§ **What is being asked**
Among the records that follow, find each line holding the word "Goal" and copy it.

(Dataset excerpts)

=== Begin Enclosure ===

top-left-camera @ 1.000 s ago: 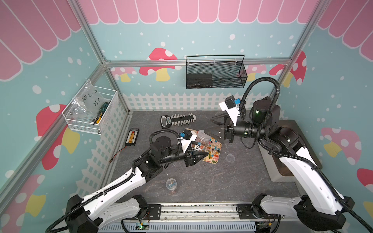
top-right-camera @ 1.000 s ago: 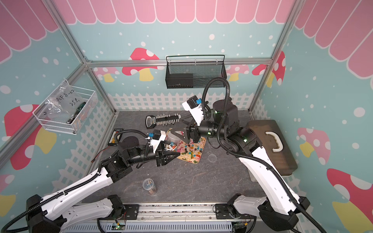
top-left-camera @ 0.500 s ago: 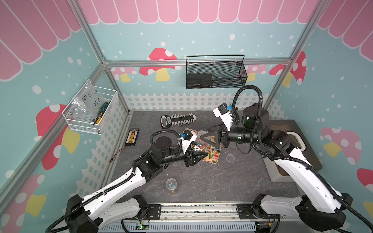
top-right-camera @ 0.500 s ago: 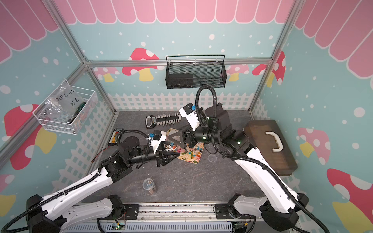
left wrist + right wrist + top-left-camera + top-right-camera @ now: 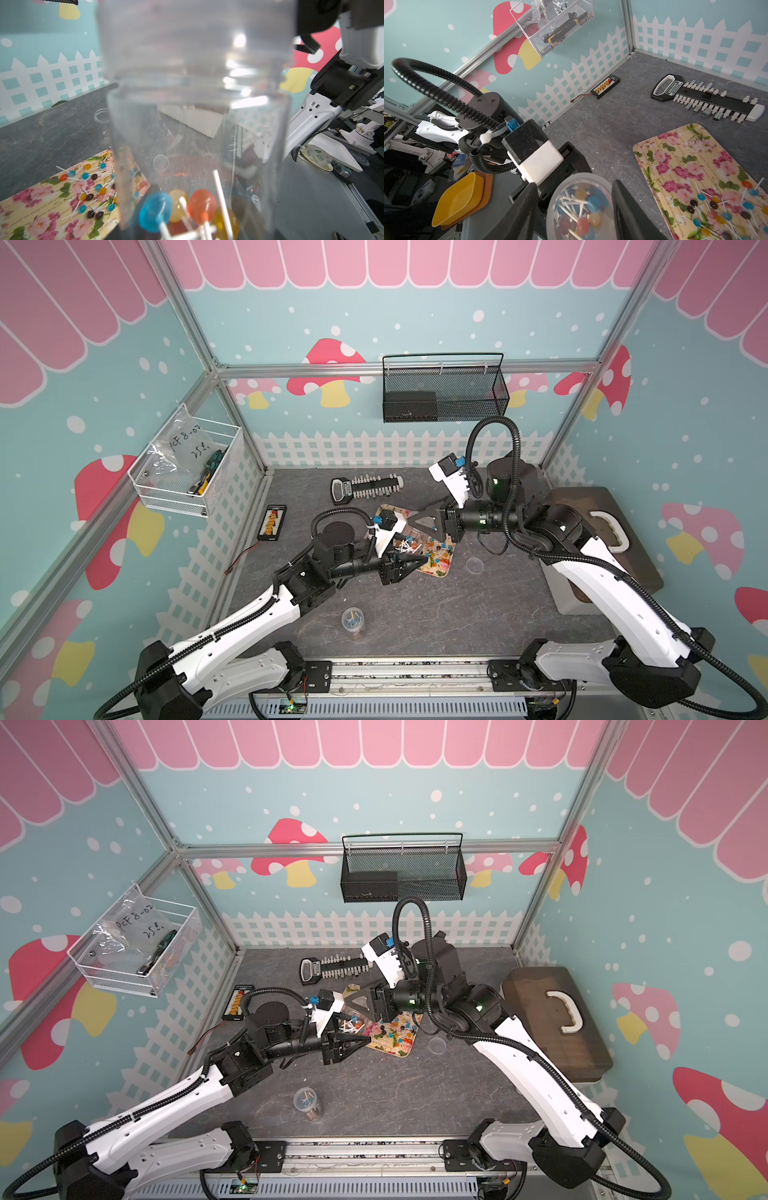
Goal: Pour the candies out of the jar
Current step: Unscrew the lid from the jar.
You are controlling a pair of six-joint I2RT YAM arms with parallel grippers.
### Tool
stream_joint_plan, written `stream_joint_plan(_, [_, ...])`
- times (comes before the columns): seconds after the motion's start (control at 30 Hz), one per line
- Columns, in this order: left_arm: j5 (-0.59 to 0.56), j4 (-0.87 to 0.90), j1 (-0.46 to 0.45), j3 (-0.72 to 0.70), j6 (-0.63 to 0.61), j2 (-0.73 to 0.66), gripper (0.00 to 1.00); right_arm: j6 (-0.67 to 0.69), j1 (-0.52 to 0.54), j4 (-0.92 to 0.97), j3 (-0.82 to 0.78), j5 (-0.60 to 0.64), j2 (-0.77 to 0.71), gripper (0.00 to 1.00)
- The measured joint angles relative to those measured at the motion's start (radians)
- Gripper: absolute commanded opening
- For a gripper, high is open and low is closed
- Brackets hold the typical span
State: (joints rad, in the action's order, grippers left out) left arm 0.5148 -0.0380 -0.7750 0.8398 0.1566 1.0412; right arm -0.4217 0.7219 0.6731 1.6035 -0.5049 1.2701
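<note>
The jar sits at the tips of the left pincer, some candies lying inside it, and the fingers of the right pincer stand one on each side of it. Below both pincers lies the tray, more candies spread on it. Past the tray from the left pincer rests a lid; back behind that pincer, nearer the robot, stands a cup; beyond both pincers, farther from the robot, lies a socket rack
</note>
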Motion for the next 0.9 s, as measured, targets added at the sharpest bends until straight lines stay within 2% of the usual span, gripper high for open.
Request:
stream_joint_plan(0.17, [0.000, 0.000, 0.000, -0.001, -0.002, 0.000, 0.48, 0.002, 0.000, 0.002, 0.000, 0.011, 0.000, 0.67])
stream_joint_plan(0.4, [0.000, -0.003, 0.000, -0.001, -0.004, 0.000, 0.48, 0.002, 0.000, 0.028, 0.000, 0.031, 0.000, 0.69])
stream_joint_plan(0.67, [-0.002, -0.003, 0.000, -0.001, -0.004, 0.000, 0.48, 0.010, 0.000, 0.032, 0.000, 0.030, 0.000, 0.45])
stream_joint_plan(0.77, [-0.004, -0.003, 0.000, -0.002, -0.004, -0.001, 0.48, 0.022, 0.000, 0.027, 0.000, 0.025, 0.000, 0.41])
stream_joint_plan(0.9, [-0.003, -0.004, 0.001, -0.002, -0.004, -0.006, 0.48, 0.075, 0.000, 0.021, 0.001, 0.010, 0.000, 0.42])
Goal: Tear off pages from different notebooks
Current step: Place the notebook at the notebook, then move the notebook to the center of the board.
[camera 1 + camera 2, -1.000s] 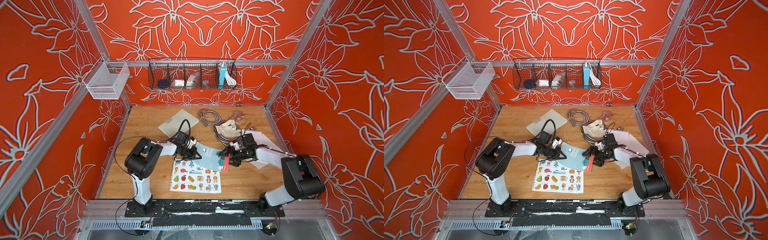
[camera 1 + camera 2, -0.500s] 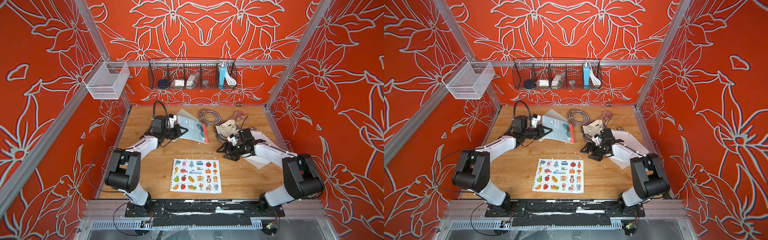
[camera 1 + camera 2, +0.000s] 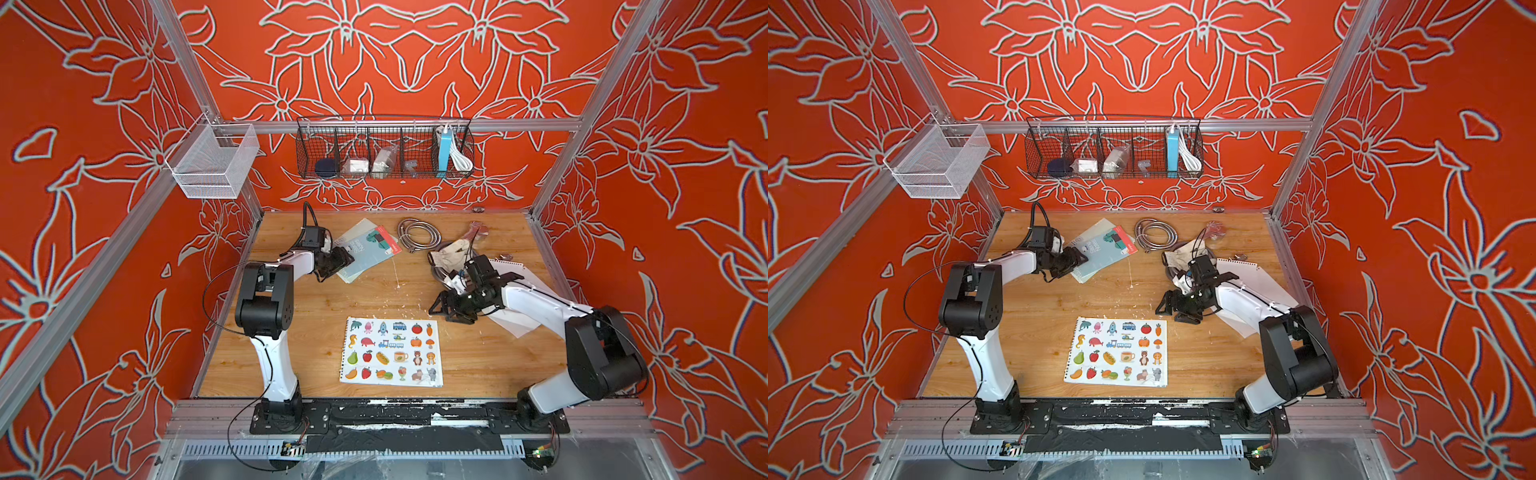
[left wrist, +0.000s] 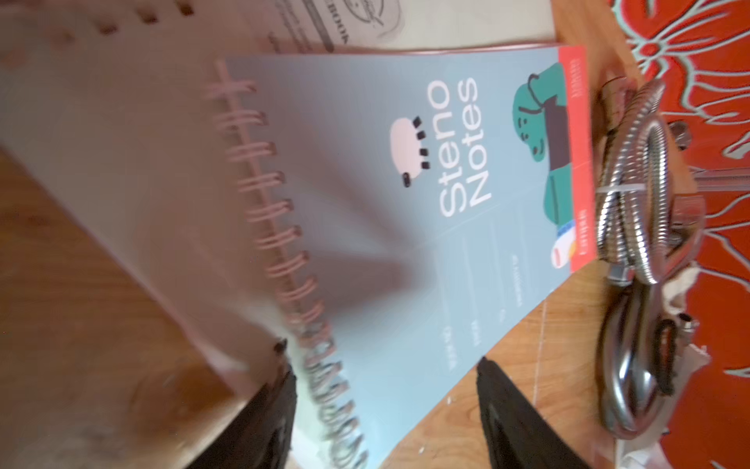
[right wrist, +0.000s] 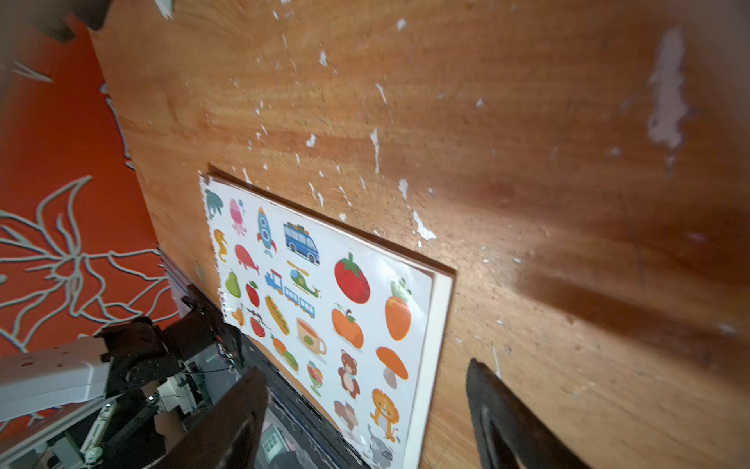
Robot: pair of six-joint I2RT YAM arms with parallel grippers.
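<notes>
The left claw (image 4: pixel 383 365) has its jaws apart, straddling the spiral edge of the blue Steno Notes notebook (image 4: pixel 406 203) and gripping nothing. That book lies closed towards the desk's far left corner, on top of a pale notebook (image 3: pixel 355 227) that shows from under it. The right claw (image 5: pixel 365 367) is also spread and empty, hanging over bare wood (image 5: pixel 527 162) just beyond the far right corner of the picture notebook (image 3: pixel 392 353). This one lies closed at the middle of the near edge. Loose white pages (image 3: pixel 515 286) sit by the right edge, partly under the right arm.

The step looks like a changeover between books, with the picture notebook probably next. That calls for one claw to pin it near its spiral while the other pinches a free corner, turns the cover back and pulls a sheet away from the binding
</notes>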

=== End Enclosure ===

§ **Solution**
Goal: Pour the candies out of the jar
Goal: Tear off pages from different notebooks

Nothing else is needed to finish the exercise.